PROVIDED MATERIAL:
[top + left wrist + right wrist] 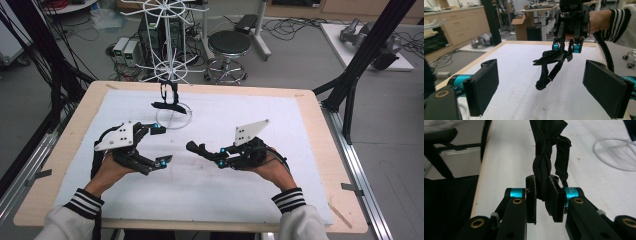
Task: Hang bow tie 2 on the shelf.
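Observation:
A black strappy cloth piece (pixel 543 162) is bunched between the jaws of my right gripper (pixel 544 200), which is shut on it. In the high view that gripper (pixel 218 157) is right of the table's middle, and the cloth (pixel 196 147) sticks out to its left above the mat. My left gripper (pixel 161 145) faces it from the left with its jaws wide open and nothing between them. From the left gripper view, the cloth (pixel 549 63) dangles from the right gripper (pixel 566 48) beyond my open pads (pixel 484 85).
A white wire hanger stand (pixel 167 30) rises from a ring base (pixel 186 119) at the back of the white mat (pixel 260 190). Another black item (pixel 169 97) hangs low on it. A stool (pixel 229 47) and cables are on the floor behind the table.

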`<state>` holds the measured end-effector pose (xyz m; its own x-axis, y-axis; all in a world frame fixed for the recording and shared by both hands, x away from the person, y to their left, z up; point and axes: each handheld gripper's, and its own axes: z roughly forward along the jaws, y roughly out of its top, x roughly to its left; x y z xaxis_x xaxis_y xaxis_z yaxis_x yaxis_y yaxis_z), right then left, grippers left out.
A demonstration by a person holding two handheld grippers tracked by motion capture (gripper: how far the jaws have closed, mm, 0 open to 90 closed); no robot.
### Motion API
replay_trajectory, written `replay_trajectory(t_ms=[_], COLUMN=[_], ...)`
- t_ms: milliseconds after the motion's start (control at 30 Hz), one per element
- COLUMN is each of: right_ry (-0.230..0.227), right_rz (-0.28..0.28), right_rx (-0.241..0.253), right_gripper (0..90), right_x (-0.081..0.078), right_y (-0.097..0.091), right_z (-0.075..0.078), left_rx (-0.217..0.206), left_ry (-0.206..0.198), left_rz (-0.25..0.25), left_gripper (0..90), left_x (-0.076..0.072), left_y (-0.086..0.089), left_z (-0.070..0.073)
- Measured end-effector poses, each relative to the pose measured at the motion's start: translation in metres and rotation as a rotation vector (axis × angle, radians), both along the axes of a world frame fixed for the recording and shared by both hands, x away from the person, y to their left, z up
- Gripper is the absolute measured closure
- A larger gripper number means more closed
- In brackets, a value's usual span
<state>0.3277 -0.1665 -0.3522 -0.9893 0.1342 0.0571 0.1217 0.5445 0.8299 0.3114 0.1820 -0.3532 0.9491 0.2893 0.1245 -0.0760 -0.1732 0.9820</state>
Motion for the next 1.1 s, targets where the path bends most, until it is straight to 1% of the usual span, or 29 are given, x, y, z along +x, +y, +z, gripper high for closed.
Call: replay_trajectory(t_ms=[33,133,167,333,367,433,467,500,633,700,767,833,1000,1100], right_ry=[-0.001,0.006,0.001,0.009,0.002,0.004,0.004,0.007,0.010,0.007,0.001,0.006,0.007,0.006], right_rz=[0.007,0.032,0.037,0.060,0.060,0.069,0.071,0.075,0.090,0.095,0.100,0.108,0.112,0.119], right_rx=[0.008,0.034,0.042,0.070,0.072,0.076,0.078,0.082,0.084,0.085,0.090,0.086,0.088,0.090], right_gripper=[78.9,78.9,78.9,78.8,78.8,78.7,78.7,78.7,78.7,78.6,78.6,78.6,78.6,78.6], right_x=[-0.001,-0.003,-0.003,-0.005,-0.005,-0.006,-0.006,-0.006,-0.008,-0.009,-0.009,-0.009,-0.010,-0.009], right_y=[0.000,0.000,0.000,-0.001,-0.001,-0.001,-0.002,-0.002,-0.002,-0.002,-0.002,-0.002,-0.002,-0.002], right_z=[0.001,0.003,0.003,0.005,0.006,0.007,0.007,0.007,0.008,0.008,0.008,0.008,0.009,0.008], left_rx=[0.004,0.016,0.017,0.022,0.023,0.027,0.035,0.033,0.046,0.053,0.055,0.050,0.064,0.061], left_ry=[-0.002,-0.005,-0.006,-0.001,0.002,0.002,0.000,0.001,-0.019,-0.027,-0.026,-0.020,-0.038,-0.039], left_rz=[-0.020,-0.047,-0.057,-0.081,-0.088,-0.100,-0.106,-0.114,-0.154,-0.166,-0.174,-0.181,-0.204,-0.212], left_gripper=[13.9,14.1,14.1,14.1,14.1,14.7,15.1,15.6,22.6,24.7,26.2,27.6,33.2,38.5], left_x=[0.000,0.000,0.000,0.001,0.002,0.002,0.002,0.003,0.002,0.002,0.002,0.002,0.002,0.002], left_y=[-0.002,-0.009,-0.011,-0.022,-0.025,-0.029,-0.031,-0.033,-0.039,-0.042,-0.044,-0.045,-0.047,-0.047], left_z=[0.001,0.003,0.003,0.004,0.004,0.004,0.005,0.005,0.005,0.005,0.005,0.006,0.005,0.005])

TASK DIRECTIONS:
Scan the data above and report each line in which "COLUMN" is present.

TASK SOLUTION:
replay_trajectory, written `replay_trajectory(t_ms=[_], COLUMN=[_], ...)`
- COLUMN is each of: right_ry (-0.230..0.227), right_rz (-0.28..0.28), right_rx (-0.241..0.253), right_gripper (0..90), right_x (-0.081..0.078), right_y (-0.097..0.091), right_z (-0.075..0.078), left_rx (-0.217..0.206), left_ry (-0.206..0.198), left_rz (-0.25..0.25), left_gripper (0..90), left_x (-0.076..0.072), left_y (-0.086..0.089), left_z (-0.070..0.073)

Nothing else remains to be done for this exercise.